Por: Rosa Maria Carneiro
Com base nos suportes teóricos que norteiam as questões de educação
inclusiva, constata- se que a prática de modelos como uma situação que pode ser
praticada e aplicada a todos os aluno é um tanto quanto sem sucesso. A vivência
com o aluno e as possibilidades de se explorar o que ele tem a oferecer é rica,
e também é tida como bons meios de se enriquecer a aprendizagem.

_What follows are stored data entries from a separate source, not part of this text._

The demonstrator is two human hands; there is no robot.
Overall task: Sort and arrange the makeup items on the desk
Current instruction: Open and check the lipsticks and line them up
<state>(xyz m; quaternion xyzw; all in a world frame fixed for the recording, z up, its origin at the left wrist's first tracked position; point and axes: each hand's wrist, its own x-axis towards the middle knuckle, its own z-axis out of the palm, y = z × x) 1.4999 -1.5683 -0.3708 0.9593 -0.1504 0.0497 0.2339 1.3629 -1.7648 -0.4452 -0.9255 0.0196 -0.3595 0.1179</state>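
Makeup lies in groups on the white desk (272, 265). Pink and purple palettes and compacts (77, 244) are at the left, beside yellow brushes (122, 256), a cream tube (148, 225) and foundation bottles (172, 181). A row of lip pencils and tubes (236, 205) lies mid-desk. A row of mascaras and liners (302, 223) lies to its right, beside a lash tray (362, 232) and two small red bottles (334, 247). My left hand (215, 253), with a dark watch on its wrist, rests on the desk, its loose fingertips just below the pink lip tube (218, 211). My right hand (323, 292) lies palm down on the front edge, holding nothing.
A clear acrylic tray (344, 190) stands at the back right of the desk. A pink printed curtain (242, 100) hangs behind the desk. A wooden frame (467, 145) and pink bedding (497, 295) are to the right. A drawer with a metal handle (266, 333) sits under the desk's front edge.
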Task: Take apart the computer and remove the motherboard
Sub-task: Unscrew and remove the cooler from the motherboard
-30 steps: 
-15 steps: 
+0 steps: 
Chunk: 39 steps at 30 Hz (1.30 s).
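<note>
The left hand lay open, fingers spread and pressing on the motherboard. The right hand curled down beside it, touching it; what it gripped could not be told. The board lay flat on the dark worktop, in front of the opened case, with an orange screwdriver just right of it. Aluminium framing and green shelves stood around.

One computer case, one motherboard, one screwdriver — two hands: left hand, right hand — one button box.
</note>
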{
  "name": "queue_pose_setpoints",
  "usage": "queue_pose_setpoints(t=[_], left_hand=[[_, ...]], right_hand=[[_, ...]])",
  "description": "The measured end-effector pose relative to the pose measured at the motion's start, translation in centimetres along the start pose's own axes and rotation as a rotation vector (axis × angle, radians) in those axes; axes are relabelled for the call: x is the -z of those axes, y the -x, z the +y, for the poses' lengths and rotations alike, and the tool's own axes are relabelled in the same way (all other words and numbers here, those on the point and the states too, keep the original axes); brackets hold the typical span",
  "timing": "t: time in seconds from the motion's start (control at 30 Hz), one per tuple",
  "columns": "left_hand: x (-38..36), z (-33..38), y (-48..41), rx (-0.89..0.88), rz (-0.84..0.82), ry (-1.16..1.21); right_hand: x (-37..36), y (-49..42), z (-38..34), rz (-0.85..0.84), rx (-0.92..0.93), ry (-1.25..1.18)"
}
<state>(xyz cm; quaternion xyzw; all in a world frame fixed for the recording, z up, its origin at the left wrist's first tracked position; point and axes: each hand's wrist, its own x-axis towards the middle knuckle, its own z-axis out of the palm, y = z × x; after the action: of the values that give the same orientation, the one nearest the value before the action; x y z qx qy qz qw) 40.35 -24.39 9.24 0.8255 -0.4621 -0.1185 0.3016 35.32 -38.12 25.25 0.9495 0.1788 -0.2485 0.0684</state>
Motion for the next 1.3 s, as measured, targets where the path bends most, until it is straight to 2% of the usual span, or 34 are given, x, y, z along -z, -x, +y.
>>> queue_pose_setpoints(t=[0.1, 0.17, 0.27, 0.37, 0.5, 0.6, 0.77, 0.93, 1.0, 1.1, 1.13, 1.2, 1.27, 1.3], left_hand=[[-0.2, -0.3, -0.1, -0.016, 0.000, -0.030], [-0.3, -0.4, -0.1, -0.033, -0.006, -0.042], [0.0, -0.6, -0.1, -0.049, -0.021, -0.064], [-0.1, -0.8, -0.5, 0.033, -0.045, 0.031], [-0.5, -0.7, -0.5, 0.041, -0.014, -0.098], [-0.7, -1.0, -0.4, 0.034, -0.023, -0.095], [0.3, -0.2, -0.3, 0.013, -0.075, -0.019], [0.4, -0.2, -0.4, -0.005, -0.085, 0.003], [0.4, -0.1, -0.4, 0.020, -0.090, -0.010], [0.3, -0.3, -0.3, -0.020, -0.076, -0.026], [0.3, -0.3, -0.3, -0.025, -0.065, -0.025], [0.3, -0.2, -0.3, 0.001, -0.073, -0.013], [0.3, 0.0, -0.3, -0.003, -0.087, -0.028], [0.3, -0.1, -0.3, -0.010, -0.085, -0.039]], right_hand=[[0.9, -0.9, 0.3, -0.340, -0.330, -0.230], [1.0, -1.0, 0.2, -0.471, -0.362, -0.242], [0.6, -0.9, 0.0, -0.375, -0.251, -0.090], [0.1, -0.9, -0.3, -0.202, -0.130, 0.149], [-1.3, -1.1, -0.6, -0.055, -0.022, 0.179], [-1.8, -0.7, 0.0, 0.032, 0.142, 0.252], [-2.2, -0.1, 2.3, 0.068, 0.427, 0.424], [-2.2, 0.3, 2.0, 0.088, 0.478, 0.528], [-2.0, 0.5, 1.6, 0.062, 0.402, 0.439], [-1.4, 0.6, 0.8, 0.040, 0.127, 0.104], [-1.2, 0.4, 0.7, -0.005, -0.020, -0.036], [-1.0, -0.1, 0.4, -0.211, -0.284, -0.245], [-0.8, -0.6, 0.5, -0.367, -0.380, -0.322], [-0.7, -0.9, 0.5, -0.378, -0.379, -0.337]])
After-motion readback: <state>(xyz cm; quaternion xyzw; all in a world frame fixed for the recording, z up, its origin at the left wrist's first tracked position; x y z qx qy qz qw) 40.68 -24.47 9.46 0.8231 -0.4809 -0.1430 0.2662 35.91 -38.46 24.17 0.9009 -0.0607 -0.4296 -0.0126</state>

Refletindo sobre a prática do senhor Palomar, percebemos que sua conduta
necessita de modelos necessariamente eficaz e mais perfeito possível; no
entanto, em uma análise com base em uma proposta de AEE verifica-se que a
presença de um modelo para o mesmo atendimento não é praticável, desta forma, o
AEE, em sua especificidade, apresenta o papel de contribuir e sanar as
barreiras que impedem o acesso ao conhecimento dos alunos com necessidades
especiais.
È importante que o professor de AEE, possa ter esclarecido seu papel de
atuação e assim receber e acolher alunos que são publico alvo de seu trabalho;
pois a consideração que o personagem apresenta é de modelos já previamente
prontos e estabelecidos e que por sinal não contribui para com o sucesso
desejado, mesmo diante de modelos.
Considerando as ideias do texto, é possível identificar que o uso de
modelos fixos e sem variações e já previamente estabelecidos pouco contribui
para situações de aprendizagem, de modo especial no AEE, assim como o texto
compartilha, que seu Palomar foi aos poucos mudando sua regra, assim também o é
na atuação educacional, seja em sala de aula regular ou no atendimento
educacional especializado, a necessidade de mudanças e flexibilidade na
condução dos trabalhos, pois os modelos sem possibilidade de alterações e
adequações são passiveis de práticas sem tanto sucesso.
Com isto devemos Olhar para o Outro, o sujeito deficiente e suas
potencialidades e o que ele pode compartilhar e oferecer aos demais, quando o
professor de AEE olha para seu aluno e vê suas reais condições de produção está
deixando de lado os modelos padronizáveis; haja vista, que cada aluno tem suas
reais necessidades, seja física, emocional, psíquica ou social.
CALVINO, Italo. O modelo dos modelos, UFC, 2014.